新しいトライで失敗して、成果が得られなかったとしても、必ず誰かが見ていてくれて、賛同者が現れる。賛同者が応援をしてくれて、1つのうねりが生まれて、それがイノベーションになる。だからイノベーションにとって一番大事なのは、イノベーションを起こすパッションです。本当に情熱。この情熱が一番大事だと思います。
これでこのお話を終えたいんですが、先ほどCDの話をしましたよね。TaylorSwiftちゃんのCDを買いました。ホントですよ。亀田さんはいつもレコード会社からサンプル盤をもらっていると思ったら大間違いですからね。これはTaylorのCDなんだけれども、これ、エディション1、エディション2、エディション3、エディション4、と4種類もあるの。
あのね、エディション1にはTaylorの直筆の、とある時期の日記が付いている。エディション2にも違う日記が付いている。エディション3、エディション4にも日記が付いていて、どういうことかと言うと、本人の直筆の日記付きCD。
これを4種類も発売していて、「オイオイちょっと待てよ、この売り方は日本でもやっていたやつと似てるんじゃねーか」と思うでしょ、握手券とか。似てるんじゃない? と思うかもしれないけれども、大間違いです。
欧米、アメリカでは先ほど言ったように、75パーセント以上がもうサブスクに移行しているというベースがあるんです。イノベーションによって作られた、新しい時代のグローバルな音楽の基準、土台というものができているわけ。できたうえで、こうやってTaylorちゃんは(笑)、Taylorちゃんって友達じゃありませんが、自分の日記を載っけて、CDを何パターンも作って、そしてファンとのコミュニケーションとして使っているわけです。

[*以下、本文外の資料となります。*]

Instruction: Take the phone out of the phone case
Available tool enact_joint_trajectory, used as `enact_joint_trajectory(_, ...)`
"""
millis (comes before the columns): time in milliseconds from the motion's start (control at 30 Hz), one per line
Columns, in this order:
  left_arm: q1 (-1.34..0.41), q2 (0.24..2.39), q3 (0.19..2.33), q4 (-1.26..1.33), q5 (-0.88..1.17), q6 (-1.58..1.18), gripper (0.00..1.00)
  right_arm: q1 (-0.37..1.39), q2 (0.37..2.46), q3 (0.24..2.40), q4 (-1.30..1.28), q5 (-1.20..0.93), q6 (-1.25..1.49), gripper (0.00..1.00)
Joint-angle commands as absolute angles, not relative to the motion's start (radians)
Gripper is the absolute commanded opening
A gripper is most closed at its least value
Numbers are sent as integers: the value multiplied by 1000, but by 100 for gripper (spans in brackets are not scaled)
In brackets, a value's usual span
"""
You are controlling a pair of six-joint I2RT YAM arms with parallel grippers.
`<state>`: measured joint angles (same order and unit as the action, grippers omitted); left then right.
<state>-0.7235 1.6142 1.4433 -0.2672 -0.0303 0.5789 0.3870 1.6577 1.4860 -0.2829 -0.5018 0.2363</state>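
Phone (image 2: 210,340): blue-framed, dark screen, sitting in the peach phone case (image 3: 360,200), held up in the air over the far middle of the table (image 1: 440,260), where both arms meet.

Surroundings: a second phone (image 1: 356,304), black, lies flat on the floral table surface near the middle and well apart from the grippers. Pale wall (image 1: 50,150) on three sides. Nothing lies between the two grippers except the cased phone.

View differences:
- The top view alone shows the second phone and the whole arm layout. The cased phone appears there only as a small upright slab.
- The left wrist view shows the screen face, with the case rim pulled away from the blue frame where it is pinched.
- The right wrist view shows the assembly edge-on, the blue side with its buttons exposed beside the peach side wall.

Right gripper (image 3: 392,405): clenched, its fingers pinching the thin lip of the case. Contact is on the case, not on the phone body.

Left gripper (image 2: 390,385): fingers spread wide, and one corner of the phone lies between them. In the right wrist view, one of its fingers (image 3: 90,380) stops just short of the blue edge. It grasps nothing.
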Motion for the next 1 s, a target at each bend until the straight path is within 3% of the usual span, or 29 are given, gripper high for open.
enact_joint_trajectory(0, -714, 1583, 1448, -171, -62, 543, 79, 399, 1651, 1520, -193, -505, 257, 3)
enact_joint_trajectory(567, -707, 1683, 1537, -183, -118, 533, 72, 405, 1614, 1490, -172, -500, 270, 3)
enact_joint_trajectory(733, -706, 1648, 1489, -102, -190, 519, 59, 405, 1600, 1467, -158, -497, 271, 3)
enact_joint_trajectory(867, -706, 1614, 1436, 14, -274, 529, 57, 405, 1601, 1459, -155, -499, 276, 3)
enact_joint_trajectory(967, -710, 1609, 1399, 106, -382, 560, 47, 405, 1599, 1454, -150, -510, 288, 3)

これもデラックスボックス、デラックスエディションなんだけれども、これだけで5,000いくらもするんだけれども、買いました。これにもいろんないいものがいっぱい付いているんです。
あれあれ、ちょっと待って、日本のほうが先にこういうことをやって、日本が開発したイノベーションじゃないの? と思うかもしれないけれども。
土台にサブスクという、きちんと未来の音楽へ移行するという土台ができあがった、建付けができあがったうえで、「CDはこうやって売ろう」というアーティストのパッション・思いがあって、そうした作られ方になっているということを忘れないでいてほしいと思います。
ということで、僕の今日のお話は終わりますけれども、音楽業界に、特に欧米ではサブスクのイノベーションが起きて大成功している。日本はまだです。これからどうなっていくのかが楽しみだし、このイノベーションを動かしていくためには、みんなの力が必要だと思っています。これで僕の今日のスピーチは終わります。どうもありがとうございました。
(会場拍手)
司会:ありがとうございました。亀田誠治様でした。